Would you write out all of the data exactly as it appears below?

_DATA_

···

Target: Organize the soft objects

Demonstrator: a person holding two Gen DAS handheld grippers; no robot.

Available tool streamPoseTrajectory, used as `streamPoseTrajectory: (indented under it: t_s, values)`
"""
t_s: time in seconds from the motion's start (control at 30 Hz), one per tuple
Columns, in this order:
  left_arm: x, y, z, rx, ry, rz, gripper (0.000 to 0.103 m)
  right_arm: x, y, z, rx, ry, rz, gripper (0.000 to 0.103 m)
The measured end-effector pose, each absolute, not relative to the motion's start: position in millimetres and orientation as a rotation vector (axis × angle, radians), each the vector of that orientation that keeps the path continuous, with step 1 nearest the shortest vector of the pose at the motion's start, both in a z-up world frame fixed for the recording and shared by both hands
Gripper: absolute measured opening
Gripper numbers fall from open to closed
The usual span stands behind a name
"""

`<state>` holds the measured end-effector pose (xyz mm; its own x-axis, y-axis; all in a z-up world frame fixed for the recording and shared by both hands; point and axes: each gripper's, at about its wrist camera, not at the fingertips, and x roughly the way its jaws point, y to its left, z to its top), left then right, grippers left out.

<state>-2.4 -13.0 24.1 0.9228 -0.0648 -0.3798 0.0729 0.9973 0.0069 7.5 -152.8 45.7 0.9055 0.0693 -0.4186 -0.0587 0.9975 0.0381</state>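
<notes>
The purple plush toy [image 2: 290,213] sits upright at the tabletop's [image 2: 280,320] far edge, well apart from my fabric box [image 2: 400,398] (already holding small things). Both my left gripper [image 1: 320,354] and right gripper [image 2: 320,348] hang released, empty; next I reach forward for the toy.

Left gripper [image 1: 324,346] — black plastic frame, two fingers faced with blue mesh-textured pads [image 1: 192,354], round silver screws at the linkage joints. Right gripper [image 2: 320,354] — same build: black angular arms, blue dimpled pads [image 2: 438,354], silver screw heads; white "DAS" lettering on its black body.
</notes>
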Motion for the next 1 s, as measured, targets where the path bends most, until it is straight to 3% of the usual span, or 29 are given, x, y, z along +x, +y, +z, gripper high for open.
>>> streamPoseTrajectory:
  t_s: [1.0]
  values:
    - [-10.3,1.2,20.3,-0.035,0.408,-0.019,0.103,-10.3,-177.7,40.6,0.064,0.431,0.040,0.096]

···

_ANSWER SECTION_
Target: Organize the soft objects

Demonstrator: a person holding two Gen DAS handheld grippers; no robot.

Available tool streamPoseTrajectory, used as `streamPoseTrajectory: (indented under it: t_s, values)`
"""
t_s: time in seconds from the motion's start (control at 30 Hz), one per tuple
Columns, in this order:
  left_arm: x, y, z, rx, ry, rz, gripper (0.000 to 0.103 m)
  right_arm: x, y, z, rx, ry, rz, gripper (0.000 to 0.103 m)
The measured end-effector pose, each absolute, not relative to the motion's start: position in millimetres and orientation as a rotation vector (axis × angle, radians), each the vector of that orientation that keeps the path continuous, with step 1 nearest the shortest vector of the pose at the motion's start, both in a z-up world frame fixed for the recording and shared by both hands
Gripper: absolute measured opening
Gripper numbers fall from open to closed
The usual span stands behind a name
"""

`<state>` holds the measured end-effector pose (xyz mm; its own x-axis, y-axis; all in a z-up world frame fixed for the recording and shared by both hands; point and axes: each gripper's, at about its wrist camera, not at the fingertips, and x roughly the way its jaws point, y to its left, z to its top), left then right, grippers left out.

<state>-2.4 -13.0 24.1 0.9228 -0.0648 -0.3798 0.0729 0.9973 0.0069 7.5 -152.8 45.7 0.9055 0.0693 -0.4186 -0.0587 0.9975 0.0381</state>
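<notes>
The purple plush toy [image 2: 290,213] sits upright at the tabletop's [image 2: 280,320] far edge, well apart from my fabric box [image 2: 400,398] (already holding small things). Both my left gripper [image 1: 320,354] and right gripper [image 2: 320,348] hang released, empty; next I reach forward for the toy.

Left gripper [image 1: 324,346] — black plastic frame, two fingers faced with blue mesh-textured pads [image 1: 192,354], round silver screws at the linkage joints. Right gripper [image 2: 320,354] — same build: black angular arms, blue dimpled pads [image 2: 438,354], silver screw heads; white "DAS" lettering on its black body.
</notes>
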Motion for the next 1 s, as measured, targets where the path bends most, until it is straight to 3% of the usual span, or 29 are given, x, y, z along +x, +y, +z, gripper high for open.
>>> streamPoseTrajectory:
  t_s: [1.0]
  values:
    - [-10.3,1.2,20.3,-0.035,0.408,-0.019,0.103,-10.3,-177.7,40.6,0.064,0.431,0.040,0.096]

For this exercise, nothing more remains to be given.